- **Work request**:
Give an exact copy of the data that follows.

- **Data section**:

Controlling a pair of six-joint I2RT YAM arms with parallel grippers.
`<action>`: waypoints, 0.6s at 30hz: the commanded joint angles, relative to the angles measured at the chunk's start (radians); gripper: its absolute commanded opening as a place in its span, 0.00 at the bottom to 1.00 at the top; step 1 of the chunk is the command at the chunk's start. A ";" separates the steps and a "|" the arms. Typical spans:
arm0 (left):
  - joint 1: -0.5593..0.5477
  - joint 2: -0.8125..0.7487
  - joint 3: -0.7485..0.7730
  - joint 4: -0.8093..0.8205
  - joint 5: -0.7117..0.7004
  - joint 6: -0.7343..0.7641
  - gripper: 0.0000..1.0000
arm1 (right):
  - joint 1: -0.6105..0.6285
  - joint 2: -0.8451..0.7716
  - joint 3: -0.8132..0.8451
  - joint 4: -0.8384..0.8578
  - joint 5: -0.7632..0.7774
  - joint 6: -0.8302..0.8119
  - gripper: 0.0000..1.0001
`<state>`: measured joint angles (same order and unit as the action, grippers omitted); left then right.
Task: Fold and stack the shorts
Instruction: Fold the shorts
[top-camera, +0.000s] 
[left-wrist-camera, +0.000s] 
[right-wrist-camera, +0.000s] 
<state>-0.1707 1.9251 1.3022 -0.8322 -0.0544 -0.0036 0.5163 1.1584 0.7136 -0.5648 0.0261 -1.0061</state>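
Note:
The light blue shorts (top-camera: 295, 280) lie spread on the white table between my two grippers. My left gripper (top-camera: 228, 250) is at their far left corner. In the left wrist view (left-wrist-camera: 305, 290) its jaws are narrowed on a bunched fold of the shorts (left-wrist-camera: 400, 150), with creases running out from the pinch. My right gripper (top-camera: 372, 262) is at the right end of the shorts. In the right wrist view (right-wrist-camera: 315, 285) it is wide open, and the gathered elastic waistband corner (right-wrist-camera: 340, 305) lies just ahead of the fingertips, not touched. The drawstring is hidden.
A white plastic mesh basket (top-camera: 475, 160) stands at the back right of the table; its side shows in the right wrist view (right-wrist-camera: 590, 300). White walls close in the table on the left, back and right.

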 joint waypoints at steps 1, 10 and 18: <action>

- **Answer to this exercise**:
Controlling a pair of six-joint I2RT YAM arms with parallel grippers.
`<action>`: waypoints, 0.6s at 30hz: the commanded joint angles, relative to the angles measured at the chunk's start (radians); gripper: its absolute commanded opening as a place in its span, 0.00 at the bottom to 1.00 at the top; step 1 of the chunk is the command at the chunk's start. A ";" separates the steps and a "|" the arms. Typical spans:
arm0 (left):
  - joint 1: -0.5593..0.5477
  - joint 2: -0.8125..0.7487
  - joint 3: -0.7485..0.7730
  - joint 4: -0.8093..0.8205
  - joint 5: -0.7117..0.7004
  - joint 6: -0.7343..0.7641
  - gripper: 0.0000..1.0000
arm1 (right):
  - joint 1: -0.6105..0.6285
  - joint 2: -0.8451..0.7716
  - joint 3: -0.8132..0.8451
  - joint 4: -0.8384..0.8578
  - joint 5: -0.7632..0.7774
  - joint 6: -0.8302..0.8119
  - gripper: 0.0000..1.0001
`<state>`: measured joint angles (same order and unit as the action, grippers omitted); left then right.
Task: Fold and stack the shorts
Instruction: Fold the shorts
[top-camera, +0.000s] 
[left-wrist-camera, +0.000s] 
[right-wrist-camera, +0.000s] 
<state>-0.1707 1.9251 1.3022 -0.8322 -0.0544 -0.0036 0.5163 1.1584 0.7136 -0.5648 0.0261 -1.0061</state>
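Note:
The light blue shorts (top-camera: 295, 280) lie spread on the white table between my two grippers. My left gripper (top-camera: 228, 250) is at their far left corner. In the left wrist view (left-wrist-camera: 305, 290) its jaws are narrowed on a bunched fold of the shorts (left-wrist-camera: 400, 150), with creases running out from the pinch. My right gripper (top-camera: 372, 262) is at the right end of the shorts. In the right wrist view (right-wrist-camera: 315, 285) it is wide open, and the gathered elastic waistband corner (right-wrist-camera: 340, 305) lies just ahead of the fingertips, not touched. The drawstring is hidden.
A white plastic mesh basket (top-camera: 475, 160) stands at the back right of the table; its side shows in the right wrist view (right-wrist-camera: 590, 300). White walls close in the table on the left, back and right.
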
 joint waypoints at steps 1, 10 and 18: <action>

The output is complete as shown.